It's time for Apple to look at owning factories again

Toshiba plant to make LCD panels for Apple: report | Reuters.

Apple will invest in a portion of the investment for the factory, the Nikkei said.

This is one of the more interesting news items I’ve seen for a while.

[UPDATE] Toshiba denies rumor Apple will invest in mobile display subsidiary

There was a time when Apple designed and owned factories. From an interview with John Sculley:

That went all the way through to the systems when he built the Macintosh factory. It was supposed to be the first automated factory but what it really was a final assembly and test factory with a  pick-to-pack robotic automation. It is not as novel today as it was 25 years ago, but I can remember when the CEO of General Motors along with  Ross Perot came out just to look at the  Macintosh factory. All we were doing was final assembly and test but it was done so beautifully. It was as well thought through in design as a factory–a lights out factory requiring many people–as the products were.

During the 90s the manufacturing function moved outside Apple’s ownership umbrella. It was more economical, more flexible and more scaleable to outsource manufacturing to Asia. The time has come to rethink this.

For the past few decades outsourced manufacturing has grown in scale and scope as prices fell and quality increased. However there are signs that this global web of suppliers and assemblers is reaching a point of disruptive change.

Press attention has focused on labor practices, pay structures and the enormity of factory towns where literally millions of workers are employed and housed. As is often the case press attention only hints at some causality and as such misses the point. Journalists looking for a story about child labor or suicidal workers might serve us better by putting the spotlight on the fact that factory towns are not competitive.

centralized Manufacturing is not good enough for the coming mobile computing disruption

The real problem with Chinese factory towns is that they are not flexible enough. By concentrating facilities and workers, electronics manufacturers have improved on measures of scale and quality but are still only able to ramp up and down on individual products once or twice per year. This does not meet the need to increase responsiveness to markets and the pace of development and design. It also reaches some critical overweight mass. Capacity cannot double or triple again to meet the need of six billion consumers. There are signs that the business model must change.

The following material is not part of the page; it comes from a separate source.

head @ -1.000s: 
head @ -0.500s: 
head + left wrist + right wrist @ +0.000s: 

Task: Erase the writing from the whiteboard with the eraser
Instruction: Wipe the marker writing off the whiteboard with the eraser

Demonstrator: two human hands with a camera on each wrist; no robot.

Typically a product is born in Product Marketing, progresses through Design, R&D and then to Manufacturing and finally to Sales. Each of these stages of development has to be re-started for each new product, often in a pipeline fashion. However, some of these stages are increasing their cycle times while others are at their limits. This limits the throughput of the whole chain. If, for example, R&D can put out two product designs in the space it takes for one Sales cycle then they need to be tasked with different product while they wait for “capacity” in Sales to catch up.

My contention is that the bottleneck in device product development is now manufacturing. The evidence is that Apple (among many others) cannot meet demand. Sometimes it’s a lack of components, but often there is a forecast error and capacity is simply not allocated. What I also see is that this bottleneck is not solvable with the current value chain architecture. When there are 5 billion consumers of platform devices, centralized factory town manufacturing does not match the cycle time of either design or of consumption.

The answer to low capacity is more investment in more lines of production, more workers and more suppliers. However the problem is that this takes time. The window of opportunity for a product is less than six months.

Consider the iPhone product cycle. A new variant goes into development 18 months to two years before it’s launched. It’s ready for manufacturing a few months before launch. The R&D team is off making the next version long before the product hits any shelves. The cycle time for R&D changes unpredictably. Sometimes it slips, sometimes it may be shorter because the changes are minor. Perhaps marketing sees the need to react to changing market conditions. However, manufacturing plods along at an inflexible rate.

How can it be fixed?

I’m not an expert in this area, but as a student of disruption I see signs of opportunity to re-engineer the manufacturing business model. The patterns from history are plain to see: Centralized systems get broken down and re-aligned with new bases of competition. Value chains disintegrate and re-integrate as profit algorithms change.

The new algorithm says you need to ramp production quickly (up and down) and to increase “product turns” from one to two each year. Each ramp needs to be even bigger than they are now. Maybe by a factor of two. Products should be built closer to where they are consumed to drive costs and delays out of transportation and tariffs. Carbon footprints need to be reduced.

Sounds daunting. But the rewards could be enormous. The business model may need re-definition. By owning the means of production, the value added can be shifted to another point (i.e. production can be run at a loss in exchange for higher margins elsewhere.)

All this requires capital. Lots of it. Apple has it. I see no better use for it than to re-define production as a synchronized development module.

It’s time to look at owning factories again.